The article deals with the study of verbal and non-verbal means’ interaction actualising the speech acts of prohibition communicated in the spheres of publishing and advertising, as the ones aimed at engaging readers or consumers by making use of catching slogans and powerful graphic means. To define the specificity of techniques used to influence the recipients, the author singles them out into two main types: verbal (language means that represent the concept of prohibition), and visual (non-textual content of a message which consists of such aspects as graphic images, colour, and font). The study results were based on the analysis of 53 front covers of the British journal “The Economist” as well as the ads that contain the idea of prohibition.

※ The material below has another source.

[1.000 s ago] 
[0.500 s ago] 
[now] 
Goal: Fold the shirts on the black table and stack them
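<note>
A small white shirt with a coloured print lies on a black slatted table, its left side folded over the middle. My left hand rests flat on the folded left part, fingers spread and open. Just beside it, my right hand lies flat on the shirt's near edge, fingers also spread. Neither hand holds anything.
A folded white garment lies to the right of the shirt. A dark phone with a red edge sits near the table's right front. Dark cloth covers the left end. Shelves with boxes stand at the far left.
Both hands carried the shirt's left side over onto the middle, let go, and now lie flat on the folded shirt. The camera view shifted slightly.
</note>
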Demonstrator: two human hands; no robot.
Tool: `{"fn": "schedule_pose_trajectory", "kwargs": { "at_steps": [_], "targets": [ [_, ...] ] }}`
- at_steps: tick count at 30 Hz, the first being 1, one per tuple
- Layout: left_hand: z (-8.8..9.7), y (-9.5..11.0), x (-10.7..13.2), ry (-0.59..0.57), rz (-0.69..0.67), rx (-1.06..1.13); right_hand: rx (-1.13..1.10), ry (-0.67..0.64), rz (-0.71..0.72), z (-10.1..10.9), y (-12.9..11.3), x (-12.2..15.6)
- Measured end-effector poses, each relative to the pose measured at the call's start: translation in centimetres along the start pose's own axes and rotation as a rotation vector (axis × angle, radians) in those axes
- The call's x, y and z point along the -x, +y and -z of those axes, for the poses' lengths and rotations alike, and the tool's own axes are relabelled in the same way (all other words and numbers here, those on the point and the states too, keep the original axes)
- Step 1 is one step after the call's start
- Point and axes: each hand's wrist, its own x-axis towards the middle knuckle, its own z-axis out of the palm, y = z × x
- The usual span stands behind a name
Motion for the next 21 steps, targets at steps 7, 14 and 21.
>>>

By way of using the outlined language means’ interaction, it has been found out that actualisation of prohibitive speech acts in advertising and publishing is ensured by the predominance of verbal means that contain the formula do + not + verb serving as a straightforward appeal to the recipient. The verbal message of prohibition is supplemented by colourful images, pictures, multimodal lexical units, or symbols which draw people’s attention to the encoded problem. In this case the prominence is given to colour as a dominant constituent part that not only accentuates the message visibility in the advertisement in the first place, but also helps convey its particular deep meaning, like a set of values of a country or a variety of common associations that it traditionally brings up in different cultures. Such a characteristics can be explained by a concise form of an advertisement and consequently the creators’ purpose to influence the recipient within a short period of time. Thus, the decoding of such multimodal images requires orientation in the general notions the senders refer to, as well as the time or period when it was released since extra-linguistic factors carry additional semantic loading. In view of this, the author concludes that the application of the detailed description of instrumentality to the study of multimodal means’ interaction makes it possible to present a comprehensive description of invariant patterns typical of published multimodal texts belonging to different genres.